Während die Konkurrenz schon sehr elektrisch ist, hat BMW den Vorsprung verspielt, den man aufgebaut hatte. Nun wird in vier Wochen der bisherige BMW-Produktionschef Oliver Zipse die Führung des Konzerns übernehmen und sein Auftrag ist klar: er muss „Impulse bei der Gestaltung der Mobilität der Zukunft“ geben.

BMW hat bereits einen grossen Teil der Zukunft verpasst, geben sich Kritiker in letzter Zeit gar nicht wortkarg, deshalb muss der neue Konzernchef massiv aufrüsten. Heute setzt BMW vor allem auf Hybride und hat derzeit neun Automodelle mit Benzin- und Elektromotor im Angebot. Jedes fünfte elektrifizierte Fahrzeug in Europa ist ein BMW aber im wachsenden Markt wird der Plugin-Hybrid-Antrieb verlieren.

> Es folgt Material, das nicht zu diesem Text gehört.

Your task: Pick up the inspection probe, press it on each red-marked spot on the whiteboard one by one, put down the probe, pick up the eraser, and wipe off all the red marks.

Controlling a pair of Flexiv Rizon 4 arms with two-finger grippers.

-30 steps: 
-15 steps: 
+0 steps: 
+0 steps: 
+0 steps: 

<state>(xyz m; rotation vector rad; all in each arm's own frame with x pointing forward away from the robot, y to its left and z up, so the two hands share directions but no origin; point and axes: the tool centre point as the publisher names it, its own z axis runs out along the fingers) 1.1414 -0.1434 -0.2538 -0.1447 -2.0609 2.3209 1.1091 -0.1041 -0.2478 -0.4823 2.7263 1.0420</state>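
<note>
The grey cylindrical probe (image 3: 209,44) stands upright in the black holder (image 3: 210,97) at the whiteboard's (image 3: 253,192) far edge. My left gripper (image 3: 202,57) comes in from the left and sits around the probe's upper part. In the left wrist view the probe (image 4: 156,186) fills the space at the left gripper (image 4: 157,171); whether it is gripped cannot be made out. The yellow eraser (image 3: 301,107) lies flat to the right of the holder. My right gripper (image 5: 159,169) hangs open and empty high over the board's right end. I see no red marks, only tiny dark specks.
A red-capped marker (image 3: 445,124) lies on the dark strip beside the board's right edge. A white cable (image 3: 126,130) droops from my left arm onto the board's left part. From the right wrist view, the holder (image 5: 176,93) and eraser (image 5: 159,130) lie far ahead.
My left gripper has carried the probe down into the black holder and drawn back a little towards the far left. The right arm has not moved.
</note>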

Der Aufsichtsrat fordert von Zipse zusätzliche Impulse für neue Entwicklungen und Modelle. Dieses Jahr kommt der Elektro-Mini, nächstes Jahr der erste vollelektrische SUV iX3, und das Unternehmen will 2023 insgesamt 25 elektrifizierte Modelle im Angebot haben.

Die Liste der Herausforderungen für den neuen Chef ist gross und nicht nur der erwartete Verlust im laufenden Jahr ist eine Herausforderung.